Death by a thousand existential checks

August 12, 2020 on Eric Bower's blog

Existential checks are when we have to detect whether or not a variable has a value - that is, checking to see if a variable exists. If the value is null, undefined or otherwise falsy, then it fails the check. This usually takes the form of an if-statement.

if (thingThatExists) {
  // do something with `thingThatExists`
}

They are a natural – and often necessary – part of codebases. However, their over abundance can make the readability of the codebase difficult. When existential checks are nested within existential checks, it becomes difficult to understand the context of the code we are trying to read.

In this article I will try to demonstrate, where they are used has a dramatic effect on code reuse, readability, and maintainability.

What’s the problem with existential checks?

It increases code nesting

As code structure determines its function, the graphic design of code determines its maintainability. Indentation – while necessary for visualizing the flow control a program – is often assumed to be merely an aesthetic appeal. However, what if indentation can help determine unnecessary code complexity? Abrupt code indentation tends to convolute control flow with minor details. Linus Torvalds thinks that greater than three levels of indentation is a code smell which is part of a greater design flaw

Now, some people will claim that having 8-character indentations makes the code move too far to the right, and makes it hard to read on a 80-character terminal screen. The answer to that is that if you need more than 3 levels of indentation, you’re screwed anyway, and should fix your program.

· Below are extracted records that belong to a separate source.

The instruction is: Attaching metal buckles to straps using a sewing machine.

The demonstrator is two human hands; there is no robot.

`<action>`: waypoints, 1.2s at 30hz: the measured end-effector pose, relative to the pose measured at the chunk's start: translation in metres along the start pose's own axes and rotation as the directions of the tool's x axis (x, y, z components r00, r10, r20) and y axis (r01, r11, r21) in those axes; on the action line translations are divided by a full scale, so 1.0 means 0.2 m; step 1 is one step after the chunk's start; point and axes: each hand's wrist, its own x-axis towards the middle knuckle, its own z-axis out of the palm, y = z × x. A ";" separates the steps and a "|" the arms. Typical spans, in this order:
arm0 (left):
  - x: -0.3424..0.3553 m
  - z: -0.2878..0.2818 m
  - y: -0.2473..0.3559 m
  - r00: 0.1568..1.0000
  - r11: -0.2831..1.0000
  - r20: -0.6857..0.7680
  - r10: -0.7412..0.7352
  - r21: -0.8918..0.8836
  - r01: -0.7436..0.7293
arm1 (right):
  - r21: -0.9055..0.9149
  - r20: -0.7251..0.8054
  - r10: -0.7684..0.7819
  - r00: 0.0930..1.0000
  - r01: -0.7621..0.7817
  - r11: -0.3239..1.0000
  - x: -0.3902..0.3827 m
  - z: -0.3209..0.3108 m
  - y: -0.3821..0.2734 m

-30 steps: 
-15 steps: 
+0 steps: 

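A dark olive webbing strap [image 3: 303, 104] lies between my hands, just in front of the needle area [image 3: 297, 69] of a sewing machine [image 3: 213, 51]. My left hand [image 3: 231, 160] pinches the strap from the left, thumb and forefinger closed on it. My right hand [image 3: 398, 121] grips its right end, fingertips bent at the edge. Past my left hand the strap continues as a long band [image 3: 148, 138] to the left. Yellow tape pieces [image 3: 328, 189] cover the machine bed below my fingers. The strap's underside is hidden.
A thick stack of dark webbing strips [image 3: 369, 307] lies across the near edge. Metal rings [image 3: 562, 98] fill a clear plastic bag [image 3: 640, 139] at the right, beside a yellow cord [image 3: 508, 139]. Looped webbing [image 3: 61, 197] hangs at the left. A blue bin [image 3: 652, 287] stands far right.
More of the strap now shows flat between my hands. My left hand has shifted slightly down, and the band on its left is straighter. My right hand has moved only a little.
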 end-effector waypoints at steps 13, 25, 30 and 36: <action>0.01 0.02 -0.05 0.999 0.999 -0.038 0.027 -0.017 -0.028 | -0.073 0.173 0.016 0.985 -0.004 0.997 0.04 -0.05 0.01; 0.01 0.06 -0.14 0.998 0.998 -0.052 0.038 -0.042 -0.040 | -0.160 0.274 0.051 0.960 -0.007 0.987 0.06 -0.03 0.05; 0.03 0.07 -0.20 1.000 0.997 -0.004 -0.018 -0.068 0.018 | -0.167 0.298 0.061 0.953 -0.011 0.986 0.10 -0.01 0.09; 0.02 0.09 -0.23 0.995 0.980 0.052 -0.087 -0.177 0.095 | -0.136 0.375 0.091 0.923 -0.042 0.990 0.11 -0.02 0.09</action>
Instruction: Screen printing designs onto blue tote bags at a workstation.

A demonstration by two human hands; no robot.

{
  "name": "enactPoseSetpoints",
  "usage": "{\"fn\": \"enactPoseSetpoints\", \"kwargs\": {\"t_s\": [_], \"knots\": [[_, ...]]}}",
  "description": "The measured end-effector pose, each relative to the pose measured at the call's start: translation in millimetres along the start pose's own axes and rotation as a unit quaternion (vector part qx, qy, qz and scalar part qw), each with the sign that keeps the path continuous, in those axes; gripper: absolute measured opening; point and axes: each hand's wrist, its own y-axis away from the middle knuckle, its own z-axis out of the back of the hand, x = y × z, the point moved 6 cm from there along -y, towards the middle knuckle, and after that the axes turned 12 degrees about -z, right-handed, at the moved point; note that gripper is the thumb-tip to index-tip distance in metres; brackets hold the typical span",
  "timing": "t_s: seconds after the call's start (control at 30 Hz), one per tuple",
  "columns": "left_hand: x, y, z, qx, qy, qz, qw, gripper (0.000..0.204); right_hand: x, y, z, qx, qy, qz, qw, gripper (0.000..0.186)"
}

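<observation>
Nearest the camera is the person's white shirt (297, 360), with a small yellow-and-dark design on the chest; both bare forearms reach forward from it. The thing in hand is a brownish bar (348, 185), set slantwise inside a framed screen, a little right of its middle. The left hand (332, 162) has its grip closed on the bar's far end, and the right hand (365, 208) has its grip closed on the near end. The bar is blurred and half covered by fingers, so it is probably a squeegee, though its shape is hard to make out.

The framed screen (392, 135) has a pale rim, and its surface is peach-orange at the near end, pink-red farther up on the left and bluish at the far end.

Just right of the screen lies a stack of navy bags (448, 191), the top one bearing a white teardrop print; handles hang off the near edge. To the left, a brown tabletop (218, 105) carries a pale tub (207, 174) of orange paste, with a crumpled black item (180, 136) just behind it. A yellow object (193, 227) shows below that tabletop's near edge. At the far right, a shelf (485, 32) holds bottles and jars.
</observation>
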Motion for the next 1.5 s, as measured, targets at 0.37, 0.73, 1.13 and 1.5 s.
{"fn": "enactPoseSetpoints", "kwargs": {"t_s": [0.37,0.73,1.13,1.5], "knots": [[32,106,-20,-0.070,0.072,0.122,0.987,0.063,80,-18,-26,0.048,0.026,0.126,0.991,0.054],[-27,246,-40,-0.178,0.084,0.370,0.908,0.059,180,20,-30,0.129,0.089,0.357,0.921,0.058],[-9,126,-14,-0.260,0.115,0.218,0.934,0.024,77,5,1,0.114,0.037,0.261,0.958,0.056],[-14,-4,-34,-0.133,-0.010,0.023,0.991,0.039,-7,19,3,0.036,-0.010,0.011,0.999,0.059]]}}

Jeff Atwood thinks that nesting code has a high cyclomatic complexity value which is a measure of how many distinct paths there are through code. A lower cyclomatic complexity value correlates with more readable code, and also indicates how well it can be properly tested.

Deeply nested structures are a bad idea.

I started my career in software engineering by trying many different programming languages. I took something along with me after diving into writing pragmatic and idiomatic code for each language.

For python, PEP 20 describes a set of design principles that every python developer should think about when architecturing a codebase. There’s one line in this principle that I think about all the time:

Flat is better than nested

This guiding principle has led me to what I believe is more maintainable, readable code. When we apply this principle to data structures, that means we should avoid deeply nested data structures.

Deeply nested structures are difficult to understand – even when strongly typed – and they tend to promote cases where a nested object could be empty. This has the consequence of requiring developers to make many existential checks, especially if the data is used often.

Redux also has an great set of recommendations for organizing application state that also strongly recommends normalizing state.

There are many articles about how to normalize state, but the tldr is to think of an application’s state like a relational database: each object is a database table where the key is the id and the value is the object data. This makes data easier to query, update, and reuse.

It sets poor expectations for other developers and makes it harder for them to grok the codebase.

When objects can be empty, it sets terrible expectations for the end developer. Here are some questions it can raise:

With any project-size, it is important for us to set clear expectations with our code. Setting expectations leads to more readable and manageable code. When interfaces are littered with optional or nullable properties, we set terrible expectations. Therefore, we make a concerted effort to minimize the number of optional or nullable properties in our front-end codebase.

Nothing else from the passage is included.